Word embeddings : An easy-to-understand guide

LinkedIn, blog posts and social media are full of content that describe how word embeddings are the basis for GenAI – the cornerstone of all things AI. If you speak to a machine learning engineer, a data scientist or mathematician, you’re likely to find the concept of “word embeddings” behind much of the NLP science and Generative AI that’s all around us since late 2022 and the ripples of change it has sent through the world as we knew it. 

If back in 2021 we predicted that “AI will read text to discover information for you”, this assertion was based on the understanding of how word embeddings worked and the first experiments  

Word embeddings are numerical representations of words in a high-dimensional vector space. They capture semantic relationships between words based on their usage patterns in large text corpora. But not everybody has an engineering or mathematical background to understand  

As a translator, you understand that words have complex meanings and relationships. Word embeddings are a way to represent these complexities mathematically, which helps computers process and understand language more like humans do. 

 

Imagine a vast, multidimensional space where each word in a language is represented by a unique point. This point is defined by a list of numbers (a vector). Words with similar meanings or usage patterns end up closer together in this space. 

For example, "dog" and "cat" might be relatively close in this space because they're both common pets. "Feline" would be very close to "cat," while "automobile" would be far from both. 

These representations are created by analyzing huge amounts of text (corpora) to see how words are used in context. If two words often appear in similar contexts, the computer assumes they're related and positions them closer in this mathematical space. 

For a translator, this concept is valuable because: 

  1. It helps capture nuances in meaning that might exist between languages. 
  2. It can suggest synonyms or related words that might be useful in translation. 
  3.  It forms the basis for many modern machine translation systems. 

Understanding word embeddings can give you insight into how machine translation tools work and why they make certain choices in translations.​​​​​​​​​​​​​​​​ 

These are some basic points for further reading about word embeddings: 

  1. Vector representation: Each word is represented as a dense vector of real numbers. 
  2. Semantic similarity: Words with similar meanings are positioned closer together in the vector space. 
  3. Dimensionality: Typically range from 50 to 300 dimensions, allowing for rich representation of word relationships. 
  4. Uses: Common in natural language processing tasks like machine translation, sentiment analysis, and text classification. 
  5. Training methods: Can be created using techniques like Word2Vec, GloVe, or FastText. 
  6. Analogies: Can capture semantic relationships, allowing for operations like "king - man + woman = queen". 

How are word embeddings trained? 

Word embeddings are typically trained on large corpora of text. The underlying principle is that words appearing in similar contexts tend to have similar meanings.  

There are two popular training methods: 

  1. Continuous Bag of Words (CBOW): Predicts a target word based on its context words. 
  2. Skip-gram: Predicts context words given a target word. 

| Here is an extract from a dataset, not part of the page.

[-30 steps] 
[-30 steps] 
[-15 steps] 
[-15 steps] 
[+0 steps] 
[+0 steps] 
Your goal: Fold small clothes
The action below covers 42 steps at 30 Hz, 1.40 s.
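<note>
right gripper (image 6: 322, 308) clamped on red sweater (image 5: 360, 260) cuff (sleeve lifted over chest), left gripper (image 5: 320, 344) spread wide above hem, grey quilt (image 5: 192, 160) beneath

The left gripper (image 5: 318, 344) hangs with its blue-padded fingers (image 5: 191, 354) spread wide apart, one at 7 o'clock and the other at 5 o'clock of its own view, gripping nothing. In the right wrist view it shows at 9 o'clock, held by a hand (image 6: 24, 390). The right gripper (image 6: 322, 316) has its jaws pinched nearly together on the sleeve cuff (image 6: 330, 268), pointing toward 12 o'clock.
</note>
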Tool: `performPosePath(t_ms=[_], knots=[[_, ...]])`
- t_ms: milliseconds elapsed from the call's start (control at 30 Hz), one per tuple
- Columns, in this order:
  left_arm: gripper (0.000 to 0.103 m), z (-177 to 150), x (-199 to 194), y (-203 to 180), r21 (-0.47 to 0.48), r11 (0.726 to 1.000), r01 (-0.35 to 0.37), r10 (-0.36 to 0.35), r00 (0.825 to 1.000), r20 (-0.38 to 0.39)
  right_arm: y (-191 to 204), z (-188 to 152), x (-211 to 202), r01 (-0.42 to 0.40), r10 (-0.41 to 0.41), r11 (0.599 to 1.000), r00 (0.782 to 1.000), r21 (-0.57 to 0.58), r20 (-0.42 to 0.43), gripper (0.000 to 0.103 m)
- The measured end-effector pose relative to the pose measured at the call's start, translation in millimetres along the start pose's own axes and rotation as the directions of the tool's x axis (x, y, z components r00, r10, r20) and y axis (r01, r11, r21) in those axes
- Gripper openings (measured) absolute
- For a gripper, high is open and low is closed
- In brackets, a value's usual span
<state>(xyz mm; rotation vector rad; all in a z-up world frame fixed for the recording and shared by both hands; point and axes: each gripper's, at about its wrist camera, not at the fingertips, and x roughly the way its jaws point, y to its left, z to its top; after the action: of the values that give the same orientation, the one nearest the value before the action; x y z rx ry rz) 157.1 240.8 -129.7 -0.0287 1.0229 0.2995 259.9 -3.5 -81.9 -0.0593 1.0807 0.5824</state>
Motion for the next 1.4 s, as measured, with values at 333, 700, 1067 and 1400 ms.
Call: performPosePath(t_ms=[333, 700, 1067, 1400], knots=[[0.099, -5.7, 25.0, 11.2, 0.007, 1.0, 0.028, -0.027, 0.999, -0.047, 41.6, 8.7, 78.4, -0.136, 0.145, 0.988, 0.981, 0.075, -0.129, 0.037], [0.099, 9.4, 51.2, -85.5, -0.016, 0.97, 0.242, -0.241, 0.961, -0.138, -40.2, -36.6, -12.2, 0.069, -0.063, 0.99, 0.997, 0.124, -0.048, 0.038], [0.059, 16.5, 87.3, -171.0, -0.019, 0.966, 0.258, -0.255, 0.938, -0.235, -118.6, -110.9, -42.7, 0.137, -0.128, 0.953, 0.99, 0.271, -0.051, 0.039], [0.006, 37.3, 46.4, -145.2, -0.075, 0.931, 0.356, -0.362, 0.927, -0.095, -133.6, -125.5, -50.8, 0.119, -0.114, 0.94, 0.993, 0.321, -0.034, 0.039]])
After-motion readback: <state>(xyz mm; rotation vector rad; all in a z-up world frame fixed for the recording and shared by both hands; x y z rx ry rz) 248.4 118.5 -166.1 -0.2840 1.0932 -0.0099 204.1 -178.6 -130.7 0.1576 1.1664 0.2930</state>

Properties and capabilities of word embeddings  

  • Compositionality: Word vectors can be combined (e.g., by averaging) to represent phrases or sentences. This is a great feature to go beyond word level to sentence or paragraph level, thus “conveying a message”. 
  • Cross-lingual embeddings: This is very interesting for machine translation or to transfer knowledge from one language into another as word embedding can map words from different languages into a shared vector space (let’s say the concept of “car” and “coche” in European Spanish or “carro” in Latin American Spanish, the concept of “automobile” and “automóvil”, “means of transport” and “medio de transporte”, etc)
  • Handling out-of-vocabulary words: Some models like FastText can generate embeddings for unseen words based on subword information. Great when you face new words like “Fitfluencer”

Limitations of word embeddings  

Polysemy: Standard word embeddings struggle with words that have multiple meanings. the phenomenon of words having multiple distinct meanings. 

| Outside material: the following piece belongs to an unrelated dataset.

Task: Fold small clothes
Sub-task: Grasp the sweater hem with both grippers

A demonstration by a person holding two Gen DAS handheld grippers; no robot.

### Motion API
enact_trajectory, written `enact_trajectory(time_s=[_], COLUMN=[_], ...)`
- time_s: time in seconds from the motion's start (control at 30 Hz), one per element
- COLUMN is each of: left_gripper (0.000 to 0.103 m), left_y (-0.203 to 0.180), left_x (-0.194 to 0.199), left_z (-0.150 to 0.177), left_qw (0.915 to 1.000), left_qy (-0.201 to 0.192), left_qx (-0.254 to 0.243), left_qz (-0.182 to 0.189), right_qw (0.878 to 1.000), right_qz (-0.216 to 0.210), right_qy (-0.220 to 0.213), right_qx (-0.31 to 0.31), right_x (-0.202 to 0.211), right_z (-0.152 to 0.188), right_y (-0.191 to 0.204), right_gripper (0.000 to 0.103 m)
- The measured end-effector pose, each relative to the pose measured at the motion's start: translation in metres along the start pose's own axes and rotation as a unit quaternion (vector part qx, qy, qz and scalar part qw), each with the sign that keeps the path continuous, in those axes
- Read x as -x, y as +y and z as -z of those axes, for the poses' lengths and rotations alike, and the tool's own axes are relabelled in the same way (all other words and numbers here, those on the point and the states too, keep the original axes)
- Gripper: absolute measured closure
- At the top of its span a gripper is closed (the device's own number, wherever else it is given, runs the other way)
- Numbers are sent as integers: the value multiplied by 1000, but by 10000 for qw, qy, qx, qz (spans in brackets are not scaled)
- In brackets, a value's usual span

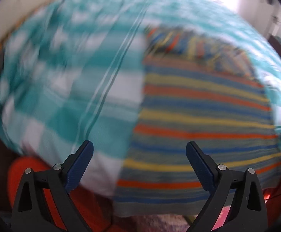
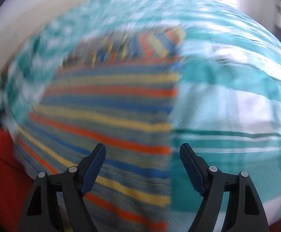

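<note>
Both pairs of tongs, left tongs (image 1: 139, 161) and right tongs (image 2: 142, 161), gape apart, gripping nothing. The striped garment (image 1: 202, 119) lies flat on a teal-and-white checked cloth (image 1: 67, 81), just ahead of them; everything looks blurred.

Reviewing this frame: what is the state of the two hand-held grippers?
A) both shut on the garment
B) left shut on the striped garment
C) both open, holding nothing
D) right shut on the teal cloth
C: the left hand-held gripper and right hand-held gripper both show fingers spread apart with nothing between them, above the striped garment.
</note>
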State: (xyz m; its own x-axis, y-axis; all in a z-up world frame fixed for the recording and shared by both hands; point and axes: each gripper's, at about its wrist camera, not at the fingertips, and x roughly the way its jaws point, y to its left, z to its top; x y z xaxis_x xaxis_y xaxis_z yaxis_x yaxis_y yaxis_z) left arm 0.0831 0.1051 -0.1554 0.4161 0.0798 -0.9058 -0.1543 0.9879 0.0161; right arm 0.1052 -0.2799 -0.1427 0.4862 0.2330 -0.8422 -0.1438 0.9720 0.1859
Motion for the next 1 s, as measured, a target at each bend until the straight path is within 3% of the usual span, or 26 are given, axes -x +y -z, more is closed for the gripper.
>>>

Traditional word embedding models like Word2Vec or GloVe assign a single vector to each word, regardless of its potential multiple meanings. This approach leads to meaning conflation, where the vector becomes an averaged representation of all possible senses of the word. As a result, the embedding may not accurately represent any single meaning, diluting the semantic precision of the representation. 

The issue is compounded by the context-insensitive nature of these embeddings. In natural language, the intended meaning of a polysemous word is often determined by its surrounding context. Standard word embeddings, however, don't account for this contextual information, leading to potential misinterpretations in downstream applications. 

Consider words like "bank," which could refer to a financial institution or the edge of a river, or "plant," which might mean vegetation or a factory. In these cases, the word embedding struggles to differentiate between these distinct meanings, potentially leading to errors in tasks such as machine translation, information retrieval, or sentiment analysis where understanding the correct sense of a word is crucial. 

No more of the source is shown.